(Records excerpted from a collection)
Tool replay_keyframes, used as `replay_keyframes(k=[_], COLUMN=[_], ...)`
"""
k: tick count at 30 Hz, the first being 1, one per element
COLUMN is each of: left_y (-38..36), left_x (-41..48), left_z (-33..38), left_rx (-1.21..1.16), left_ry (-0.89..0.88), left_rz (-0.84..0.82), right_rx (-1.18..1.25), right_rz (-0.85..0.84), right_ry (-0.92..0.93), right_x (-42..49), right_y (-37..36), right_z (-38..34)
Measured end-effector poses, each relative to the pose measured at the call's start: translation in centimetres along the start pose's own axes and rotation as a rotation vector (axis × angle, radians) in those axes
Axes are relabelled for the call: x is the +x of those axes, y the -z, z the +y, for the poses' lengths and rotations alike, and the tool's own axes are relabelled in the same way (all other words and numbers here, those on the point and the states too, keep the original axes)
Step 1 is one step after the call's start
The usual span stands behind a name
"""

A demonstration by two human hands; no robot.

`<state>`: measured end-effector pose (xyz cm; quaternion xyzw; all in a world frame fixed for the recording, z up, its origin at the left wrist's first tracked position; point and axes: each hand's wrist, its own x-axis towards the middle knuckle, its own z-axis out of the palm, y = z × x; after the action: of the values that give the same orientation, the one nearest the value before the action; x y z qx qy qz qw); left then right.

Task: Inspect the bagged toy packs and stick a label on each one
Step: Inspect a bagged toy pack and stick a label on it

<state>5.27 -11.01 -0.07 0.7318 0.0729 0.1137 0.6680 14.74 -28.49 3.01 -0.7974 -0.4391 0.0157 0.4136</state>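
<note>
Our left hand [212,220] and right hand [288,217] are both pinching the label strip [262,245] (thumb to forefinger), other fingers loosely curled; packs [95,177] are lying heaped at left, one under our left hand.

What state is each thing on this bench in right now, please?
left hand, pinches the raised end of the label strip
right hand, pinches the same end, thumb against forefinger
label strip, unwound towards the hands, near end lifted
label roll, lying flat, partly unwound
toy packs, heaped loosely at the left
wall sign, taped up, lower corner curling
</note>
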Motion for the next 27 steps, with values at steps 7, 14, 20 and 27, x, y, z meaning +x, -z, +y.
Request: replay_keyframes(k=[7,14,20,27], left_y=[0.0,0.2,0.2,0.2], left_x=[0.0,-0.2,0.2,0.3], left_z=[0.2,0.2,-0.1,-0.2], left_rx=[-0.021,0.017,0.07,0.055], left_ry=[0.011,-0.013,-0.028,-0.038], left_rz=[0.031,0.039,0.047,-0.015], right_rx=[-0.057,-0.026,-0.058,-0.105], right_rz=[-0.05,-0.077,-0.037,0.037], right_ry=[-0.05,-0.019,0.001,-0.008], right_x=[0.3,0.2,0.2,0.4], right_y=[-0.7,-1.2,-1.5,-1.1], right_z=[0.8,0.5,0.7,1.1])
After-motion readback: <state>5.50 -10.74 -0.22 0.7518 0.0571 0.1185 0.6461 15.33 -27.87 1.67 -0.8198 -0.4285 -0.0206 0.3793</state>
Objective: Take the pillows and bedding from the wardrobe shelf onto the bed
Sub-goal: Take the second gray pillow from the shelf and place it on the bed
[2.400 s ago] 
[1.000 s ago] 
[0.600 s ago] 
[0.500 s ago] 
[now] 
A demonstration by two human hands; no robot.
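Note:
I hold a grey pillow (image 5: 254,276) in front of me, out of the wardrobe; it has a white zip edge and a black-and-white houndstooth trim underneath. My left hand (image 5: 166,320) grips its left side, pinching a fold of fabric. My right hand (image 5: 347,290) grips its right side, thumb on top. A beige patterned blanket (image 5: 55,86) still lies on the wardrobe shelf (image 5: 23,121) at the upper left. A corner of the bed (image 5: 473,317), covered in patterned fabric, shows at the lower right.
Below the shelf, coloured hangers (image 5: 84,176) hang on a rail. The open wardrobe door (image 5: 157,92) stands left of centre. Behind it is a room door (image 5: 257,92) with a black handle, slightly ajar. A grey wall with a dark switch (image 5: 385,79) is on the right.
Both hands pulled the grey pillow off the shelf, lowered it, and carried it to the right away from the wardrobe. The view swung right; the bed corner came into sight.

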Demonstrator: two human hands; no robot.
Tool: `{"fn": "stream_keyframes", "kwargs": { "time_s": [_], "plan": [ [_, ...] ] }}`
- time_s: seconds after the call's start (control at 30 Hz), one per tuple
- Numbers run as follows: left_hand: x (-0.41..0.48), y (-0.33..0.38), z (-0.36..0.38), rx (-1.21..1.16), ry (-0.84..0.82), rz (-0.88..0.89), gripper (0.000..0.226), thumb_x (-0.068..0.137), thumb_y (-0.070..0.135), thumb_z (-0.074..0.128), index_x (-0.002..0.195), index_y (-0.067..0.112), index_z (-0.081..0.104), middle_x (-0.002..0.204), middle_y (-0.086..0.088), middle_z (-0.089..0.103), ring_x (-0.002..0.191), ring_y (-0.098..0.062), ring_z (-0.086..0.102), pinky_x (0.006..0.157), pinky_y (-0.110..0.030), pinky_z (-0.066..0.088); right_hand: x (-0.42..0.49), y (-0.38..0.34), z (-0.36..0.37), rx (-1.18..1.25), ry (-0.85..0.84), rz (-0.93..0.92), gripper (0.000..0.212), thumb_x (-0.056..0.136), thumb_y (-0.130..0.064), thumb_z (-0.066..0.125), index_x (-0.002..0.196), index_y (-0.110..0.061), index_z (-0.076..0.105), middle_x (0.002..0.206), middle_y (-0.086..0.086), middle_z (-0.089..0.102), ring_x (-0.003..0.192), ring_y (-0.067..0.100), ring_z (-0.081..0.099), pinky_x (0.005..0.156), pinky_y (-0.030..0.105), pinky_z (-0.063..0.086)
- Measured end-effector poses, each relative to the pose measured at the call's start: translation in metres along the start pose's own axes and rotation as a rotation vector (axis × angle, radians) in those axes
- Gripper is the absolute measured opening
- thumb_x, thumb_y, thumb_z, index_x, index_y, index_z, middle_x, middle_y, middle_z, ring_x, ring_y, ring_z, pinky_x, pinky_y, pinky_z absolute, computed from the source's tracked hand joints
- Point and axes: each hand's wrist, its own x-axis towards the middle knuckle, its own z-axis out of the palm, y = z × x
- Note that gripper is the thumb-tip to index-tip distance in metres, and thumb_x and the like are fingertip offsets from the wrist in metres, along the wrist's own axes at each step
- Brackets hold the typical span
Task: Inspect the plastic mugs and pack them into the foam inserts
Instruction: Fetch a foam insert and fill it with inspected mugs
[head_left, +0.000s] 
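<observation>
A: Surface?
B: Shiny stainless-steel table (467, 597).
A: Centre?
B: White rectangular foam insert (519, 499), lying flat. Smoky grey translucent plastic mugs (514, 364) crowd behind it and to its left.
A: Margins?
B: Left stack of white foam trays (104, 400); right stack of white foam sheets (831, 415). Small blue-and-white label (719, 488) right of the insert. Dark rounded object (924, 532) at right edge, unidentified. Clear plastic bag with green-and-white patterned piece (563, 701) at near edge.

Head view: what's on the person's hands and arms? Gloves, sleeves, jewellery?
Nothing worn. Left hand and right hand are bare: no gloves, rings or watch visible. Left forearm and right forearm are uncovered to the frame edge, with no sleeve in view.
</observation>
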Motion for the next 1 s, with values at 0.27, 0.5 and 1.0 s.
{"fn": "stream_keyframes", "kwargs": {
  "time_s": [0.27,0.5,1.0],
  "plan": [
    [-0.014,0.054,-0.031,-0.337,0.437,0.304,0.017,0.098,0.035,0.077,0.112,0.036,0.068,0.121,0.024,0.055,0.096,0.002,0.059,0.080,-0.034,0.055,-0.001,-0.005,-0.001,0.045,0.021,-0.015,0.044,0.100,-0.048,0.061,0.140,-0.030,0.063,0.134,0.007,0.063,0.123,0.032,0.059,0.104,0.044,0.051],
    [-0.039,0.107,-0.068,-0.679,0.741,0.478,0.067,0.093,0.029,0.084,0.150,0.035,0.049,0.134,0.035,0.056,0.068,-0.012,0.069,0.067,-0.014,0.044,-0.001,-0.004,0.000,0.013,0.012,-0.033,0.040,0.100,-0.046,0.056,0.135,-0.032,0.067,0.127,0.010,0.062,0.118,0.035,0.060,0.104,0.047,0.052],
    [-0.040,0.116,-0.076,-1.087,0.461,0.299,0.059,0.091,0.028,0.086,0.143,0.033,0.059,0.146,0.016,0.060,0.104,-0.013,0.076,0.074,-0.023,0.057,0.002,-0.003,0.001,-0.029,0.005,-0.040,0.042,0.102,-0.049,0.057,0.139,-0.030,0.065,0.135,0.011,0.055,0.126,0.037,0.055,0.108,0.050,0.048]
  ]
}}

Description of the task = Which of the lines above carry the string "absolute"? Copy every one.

Output for this exercise =
- Gripper is the absolute measured opening
- thumb_x, thumb_y, thumb_z, index_x, index_y, index_z, middle_x, middle_y, middle_z, ring_x, ring_y, ring_z, pinky_x, pinky_y, pinky_z absolute, computed from the source's tracked hand joints

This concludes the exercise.